Recorded data Start Marker

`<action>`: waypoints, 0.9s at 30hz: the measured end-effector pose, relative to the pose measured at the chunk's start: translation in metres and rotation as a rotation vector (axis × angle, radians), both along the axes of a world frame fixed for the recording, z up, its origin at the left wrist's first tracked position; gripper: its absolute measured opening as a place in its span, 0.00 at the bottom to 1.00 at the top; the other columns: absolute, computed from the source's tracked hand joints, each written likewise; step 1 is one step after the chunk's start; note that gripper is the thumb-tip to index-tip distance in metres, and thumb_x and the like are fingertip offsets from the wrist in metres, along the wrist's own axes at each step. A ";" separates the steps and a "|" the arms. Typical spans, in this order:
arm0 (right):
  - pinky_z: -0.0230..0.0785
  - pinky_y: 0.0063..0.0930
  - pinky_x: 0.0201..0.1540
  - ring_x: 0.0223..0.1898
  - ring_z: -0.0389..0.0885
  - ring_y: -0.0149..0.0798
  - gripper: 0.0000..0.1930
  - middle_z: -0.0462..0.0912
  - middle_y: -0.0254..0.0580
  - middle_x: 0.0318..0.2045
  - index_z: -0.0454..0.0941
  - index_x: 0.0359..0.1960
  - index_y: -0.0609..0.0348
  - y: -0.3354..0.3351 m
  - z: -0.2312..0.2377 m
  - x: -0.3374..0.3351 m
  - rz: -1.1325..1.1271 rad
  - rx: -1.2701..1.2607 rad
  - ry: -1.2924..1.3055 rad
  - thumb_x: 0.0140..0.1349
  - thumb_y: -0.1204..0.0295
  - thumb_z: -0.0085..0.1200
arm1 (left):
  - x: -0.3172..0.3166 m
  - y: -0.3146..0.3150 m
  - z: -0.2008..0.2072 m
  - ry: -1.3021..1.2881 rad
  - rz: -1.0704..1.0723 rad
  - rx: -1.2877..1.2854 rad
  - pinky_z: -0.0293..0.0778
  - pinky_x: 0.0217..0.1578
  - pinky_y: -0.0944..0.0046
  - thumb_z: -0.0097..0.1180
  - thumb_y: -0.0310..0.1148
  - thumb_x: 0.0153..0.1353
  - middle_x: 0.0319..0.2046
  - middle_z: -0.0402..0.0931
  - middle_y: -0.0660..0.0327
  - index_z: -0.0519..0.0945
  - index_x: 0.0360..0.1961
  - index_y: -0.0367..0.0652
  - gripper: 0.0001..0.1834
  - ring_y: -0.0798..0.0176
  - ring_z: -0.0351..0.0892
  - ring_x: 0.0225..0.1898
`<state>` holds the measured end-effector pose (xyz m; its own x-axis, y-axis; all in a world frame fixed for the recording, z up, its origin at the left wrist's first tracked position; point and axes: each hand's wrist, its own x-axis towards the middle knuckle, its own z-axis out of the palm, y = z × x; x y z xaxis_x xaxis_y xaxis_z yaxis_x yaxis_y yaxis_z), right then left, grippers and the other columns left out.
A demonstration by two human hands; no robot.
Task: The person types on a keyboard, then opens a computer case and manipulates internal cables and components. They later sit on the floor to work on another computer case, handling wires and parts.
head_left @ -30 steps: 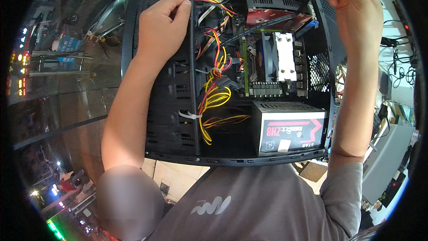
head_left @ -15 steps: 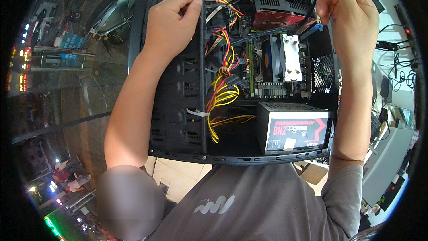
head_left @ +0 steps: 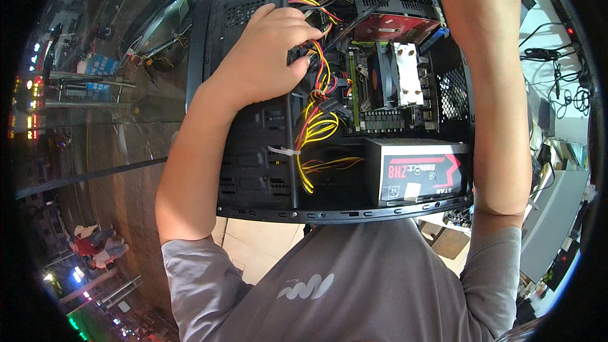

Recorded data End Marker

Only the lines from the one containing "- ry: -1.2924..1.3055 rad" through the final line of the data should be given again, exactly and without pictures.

**Solution to the problem**
  - ry: -1.2924..1.3055 rad
  - thumb_x: 0.0140..0.1349
  - thumb_y: -0.1204..0.0295
  - thumb_z: -0.0085..0.1200
arm1 (left):
  - x: -0.3172..0.3166 m
  - y: -0.3146..0.3150 m
  - z: -0.2008..0.2072 m
  - ry: -1.3021..1.2881 rad
  - rz: -1.0704..1.0723 rad
  - rx: -1.2877..1.2854 rad
  - pinky_z: -0.0293..0.0778
  - pinky_x: 0.0217..0.1578
  - pinky_y: -0.0944..0.0046
  - thumb_z: -0.0097..0.1180
  - thumb_y: -0.0310..0.1148
  - thumb_x: 0.0153..0.1353
  - middle_x: 0.0319..0.2046
  - middle_z: -0.0402..0.0931
  - middle_y: -0.0660..0.0327
  - index_z: -0.0519..0.0945
  - index_x: 0.0360..0.1961
  - index_y: -0.0367..0.0652
  - gripper: 0.0001..0.1834
  - ring_y: -0.0798..0.0176
  - ring_z: -0.0351..0.0892
  - ring_x: 0.0225..0.1898
`<state>` holds the measured end-effector pose (xyz m; its own x-axis, y-axis; all in a world frame fixed for the recording, z up, its origin at the left wrist's first tracked position; point and axes: each hand's wrist, its own x-axis towards the middle knuckle, its own z-axis out of the palm, y = z × x; x y z xaxis_x xaxis_y xaxis_z yaxis_x yaxis_y yaxis_z), right then left, grippers and the other columns left out.
A demonstration by two human hands; no robot.
Task: The person types on a keyboard, then opens a computer case and manipulates internal cables and components. They later sit on the floor to work on another computer case, handling wires and parts.
head_left @ -30 steps: 
head_left @ -15 steps: 
head_left @ +0 steps: 

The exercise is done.